# Best Way To Remove LIght Rust,  Also, Seat Restoration Questions,  Grey Ghost



## frankabr. (Oct 29, 2011)

Here is yesterdays newly found July 1971 Grey Ghost. 

All original including the paint.   Light to medium rust on chrome parts.   What is the best way to deal with the rust.   I have usually used chrome polish/rust remover and steel wool on my other bicycles.   But should I use steel wool?   Does this make the chrome look duller?   Any suggestions?

The paint is in fantastic original shape.   Is there a polish etc. you would recommend to preserve the paint?

The seat is original and has a split.  Someone put tape around the seat.   Can the split be repaired?   Should the whole seat be recovered?  Is there someone who recovers or repairs these old seats?

Any advice is appreciated.

Thanks, F.A.


----------



## MR D (Nov 12, 2011)

Nice find!

This is my first response to a question, so I hope I get it right for you. 

As far as the light rust, I would try soaking the parts (if you decide to disassemble the bike...good idea) in either vinegar or diluted lemon juice. This will soften the light rust and make it easy to remove with a soapy cleaner and a clean rag. If the rust is farther along it may take a bit of rubbing with fine (000-0000) steel wool. This should not harm the chrome on your Schwinn. Many people may not like the idea of using steel wool because they feel it will only make microscopic scratches and bring on further rust in the future. I have also had good luck using fine steel wool (0000) and a thin spray wax right on the steel pad (Meguiars cleaner spray wax) http://www.meguiarsdirect.com/product_detail.do?q=4571.

Cleaning the paint should only require a soapy solution, unless there is more than just light dust and dirt built up. I have used Purple Power with good results. http://www.google.com/products/catalog?hl=en&q=purple+power+cleaner+degreaser&gs_upl=0l0l2l255l0l0l0l0l0l0l0l0ll0l0&bav=on.2,or.r_gc.r_pw.,cf.osb&biw=1540&bih=859&um=1&ie=UTF-8&tbm=shop&cid=16090310003967630232&sa=X&ei=MpO-TqzPH6je0QHopvS6BA&ved=0CHgQ8wIwAg. This stuff is concentrated and I simply thin it with water and use it in a spray bottle for a good soaking. This will get rid of the grease and grime, and wipes off with a clean rag. Cleaning the paint, I usually use the same Meguiars spray wax with great results. If there are dull spots, I'll try a paste rubbing compound before waxing the parts. 

From what I've already read right here, Schwinn did not use clear coat on their painted frames, so go lightly with rubbing as you don't want to rub away the top coat. 

The seat restore will have to be answered by a more professional opinion, which there seems to be quite a bit of on this forum.

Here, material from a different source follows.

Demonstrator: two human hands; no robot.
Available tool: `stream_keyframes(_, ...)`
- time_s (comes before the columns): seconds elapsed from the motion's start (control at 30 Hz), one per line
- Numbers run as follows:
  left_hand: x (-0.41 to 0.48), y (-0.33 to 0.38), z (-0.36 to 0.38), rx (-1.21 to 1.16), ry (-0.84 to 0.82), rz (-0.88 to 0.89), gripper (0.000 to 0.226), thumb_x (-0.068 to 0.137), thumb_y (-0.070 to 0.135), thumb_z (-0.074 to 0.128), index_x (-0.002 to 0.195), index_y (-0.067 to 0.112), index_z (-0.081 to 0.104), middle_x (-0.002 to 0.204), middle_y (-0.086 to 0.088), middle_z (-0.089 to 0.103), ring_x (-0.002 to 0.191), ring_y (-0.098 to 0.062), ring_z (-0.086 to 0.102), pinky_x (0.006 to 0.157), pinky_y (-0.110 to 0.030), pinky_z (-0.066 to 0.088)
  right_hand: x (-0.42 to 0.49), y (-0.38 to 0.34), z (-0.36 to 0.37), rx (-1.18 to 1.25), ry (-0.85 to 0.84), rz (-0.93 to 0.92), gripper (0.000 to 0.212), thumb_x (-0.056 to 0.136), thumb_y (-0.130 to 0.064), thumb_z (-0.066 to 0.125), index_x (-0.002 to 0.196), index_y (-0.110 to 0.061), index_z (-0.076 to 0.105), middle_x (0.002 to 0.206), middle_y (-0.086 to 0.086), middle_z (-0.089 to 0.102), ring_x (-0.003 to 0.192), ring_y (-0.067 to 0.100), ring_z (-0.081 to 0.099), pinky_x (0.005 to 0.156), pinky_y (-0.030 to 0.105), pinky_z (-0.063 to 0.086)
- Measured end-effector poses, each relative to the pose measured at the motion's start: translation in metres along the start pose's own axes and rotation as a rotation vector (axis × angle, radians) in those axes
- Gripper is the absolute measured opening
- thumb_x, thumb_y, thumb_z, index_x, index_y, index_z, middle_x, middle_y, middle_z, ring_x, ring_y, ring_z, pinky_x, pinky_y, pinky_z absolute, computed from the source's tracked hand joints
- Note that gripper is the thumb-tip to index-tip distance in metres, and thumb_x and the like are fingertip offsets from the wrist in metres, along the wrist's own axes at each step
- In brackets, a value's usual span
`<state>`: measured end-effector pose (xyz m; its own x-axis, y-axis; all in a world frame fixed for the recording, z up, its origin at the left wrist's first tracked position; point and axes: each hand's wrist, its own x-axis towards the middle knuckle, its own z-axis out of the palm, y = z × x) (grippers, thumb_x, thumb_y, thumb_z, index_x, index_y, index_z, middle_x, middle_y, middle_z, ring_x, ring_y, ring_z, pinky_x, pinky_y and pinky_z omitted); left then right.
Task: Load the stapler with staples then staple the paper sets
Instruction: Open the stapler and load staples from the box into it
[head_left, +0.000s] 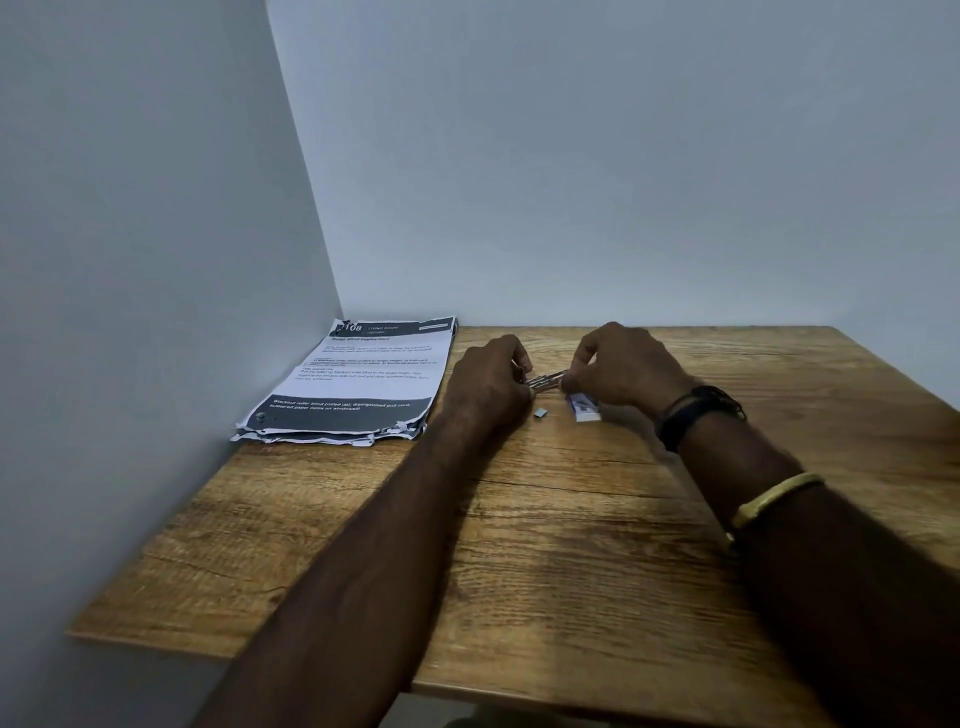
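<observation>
Two hands grip the stapler (545, 381): left hand (488, 379) closed on one end, right hand (621, 371) pinching the other. Staple box (584, 407) lies under the right; papers (358, 382) left, bare table (571, 545) nearer.

Small metal stapler (544, 381) held above staple box (583, 407). Loose staple strip (541, 413) lay left of box. Printed paper stack (358, 382) sat far left.

Wood-grain brown tabletop (545, 545). Lying directly on it: ragged stack of printed white paper sheets (358, 384), small grey staple strip (541, 413), small white-and-blue staple box (584, 408).
</observation>
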<state>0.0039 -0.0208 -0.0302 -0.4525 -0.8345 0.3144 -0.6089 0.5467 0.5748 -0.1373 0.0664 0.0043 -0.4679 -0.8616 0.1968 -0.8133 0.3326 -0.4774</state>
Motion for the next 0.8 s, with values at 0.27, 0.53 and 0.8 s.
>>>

Good luck, and remember to post pictures of your finished project.


----------



## MR D (Nov 12, 2011)

Here's another tip that has worked well for me. Instead of making up a huge batch of lemon juice and placing parts in a tub or bowl, I simply soaked a clean towel in the juice and rubber banded it around parts that are to large for a container (steering bars & such).


----------